▶ _ACTIVITY_: There is one span to output from the data below: the lines starting at the line with "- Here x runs" and ending at the line with "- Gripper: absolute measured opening". Output it exactly, ends included, nothing more.

Top of EXERCISE DATA

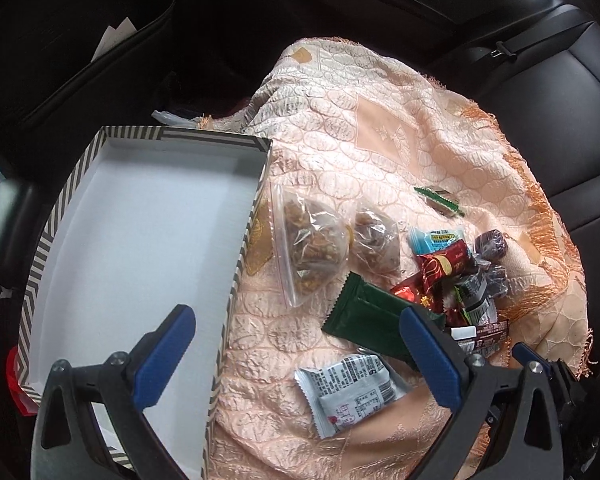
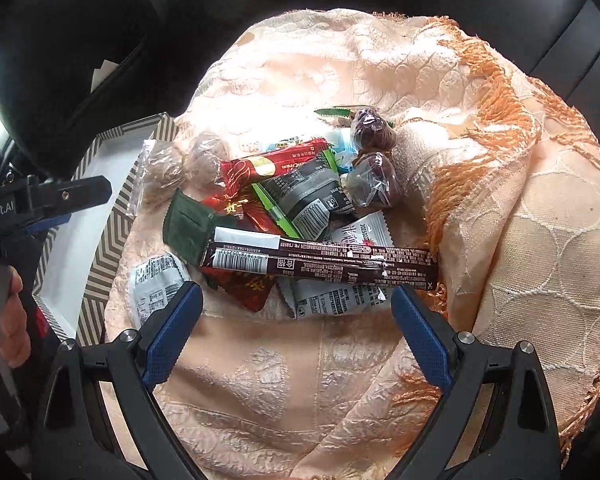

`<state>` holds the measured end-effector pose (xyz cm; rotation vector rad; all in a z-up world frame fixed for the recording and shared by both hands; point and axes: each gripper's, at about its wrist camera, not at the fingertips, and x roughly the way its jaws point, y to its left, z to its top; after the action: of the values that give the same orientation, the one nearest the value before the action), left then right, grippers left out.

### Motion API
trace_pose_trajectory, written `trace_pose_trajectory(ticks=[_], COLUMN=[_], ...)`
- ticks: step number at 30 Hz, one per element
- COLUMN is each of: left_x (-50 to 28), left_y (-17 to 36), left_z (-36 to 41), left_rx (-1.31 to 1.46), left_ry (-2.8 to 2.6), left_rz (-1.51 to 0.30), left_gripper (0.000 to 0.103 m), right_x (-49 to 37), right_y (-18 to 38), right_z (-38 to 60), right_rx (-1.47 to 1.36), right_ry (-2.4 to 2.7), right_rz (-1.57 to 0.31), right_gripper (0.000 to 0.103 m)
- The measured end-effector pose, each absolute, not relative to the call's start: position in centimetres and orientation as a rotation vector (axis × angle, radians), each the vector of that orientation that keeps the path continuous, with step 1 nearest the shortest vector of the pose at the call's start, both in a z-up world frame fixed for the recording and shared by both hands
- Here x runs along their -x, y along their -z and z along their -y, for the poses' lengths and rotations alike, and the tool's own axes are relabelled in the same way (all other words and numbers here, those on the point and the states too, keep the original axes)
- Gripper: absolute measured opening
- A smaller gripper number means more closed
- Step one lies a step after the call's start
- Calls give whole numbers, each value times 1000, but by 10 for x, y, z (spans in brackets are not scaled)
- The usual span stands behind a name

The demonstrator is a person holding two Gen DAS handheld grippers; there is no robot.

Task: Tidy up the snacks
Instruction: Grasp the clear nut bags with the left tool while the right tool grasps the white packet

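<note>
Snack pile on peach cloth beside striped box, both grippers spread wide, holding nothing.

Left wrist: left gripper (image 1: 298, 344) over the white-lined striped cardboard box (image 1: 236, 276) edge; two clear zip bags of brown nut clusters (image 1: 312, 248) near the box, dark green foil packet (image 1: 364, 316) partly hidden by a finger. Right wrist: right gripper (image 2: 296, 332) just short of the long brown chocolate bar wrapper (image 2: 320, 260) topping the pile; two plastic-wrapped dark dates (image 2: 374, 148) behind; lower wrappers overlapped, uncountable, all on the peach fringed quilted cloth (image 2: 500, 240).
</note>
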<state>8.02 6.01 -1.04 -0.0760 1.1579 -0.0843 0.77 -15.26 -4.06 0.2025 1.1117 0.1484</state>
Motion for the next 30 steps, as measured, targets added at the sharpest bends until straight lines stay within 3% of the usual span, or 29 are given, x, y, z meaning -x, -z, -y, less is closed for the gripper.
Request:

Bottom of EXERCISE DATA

▶ _EXERCISE RESPONSE_:
- Here x runs along their -x, y along their -z and z along their -y, for the poses' lengths and rotations alike, and the tool's own axes are relabelled in the same way (all other words and numbers here, those on the point and the states too, keep the original axes)
- Gripper: absolute measured opening

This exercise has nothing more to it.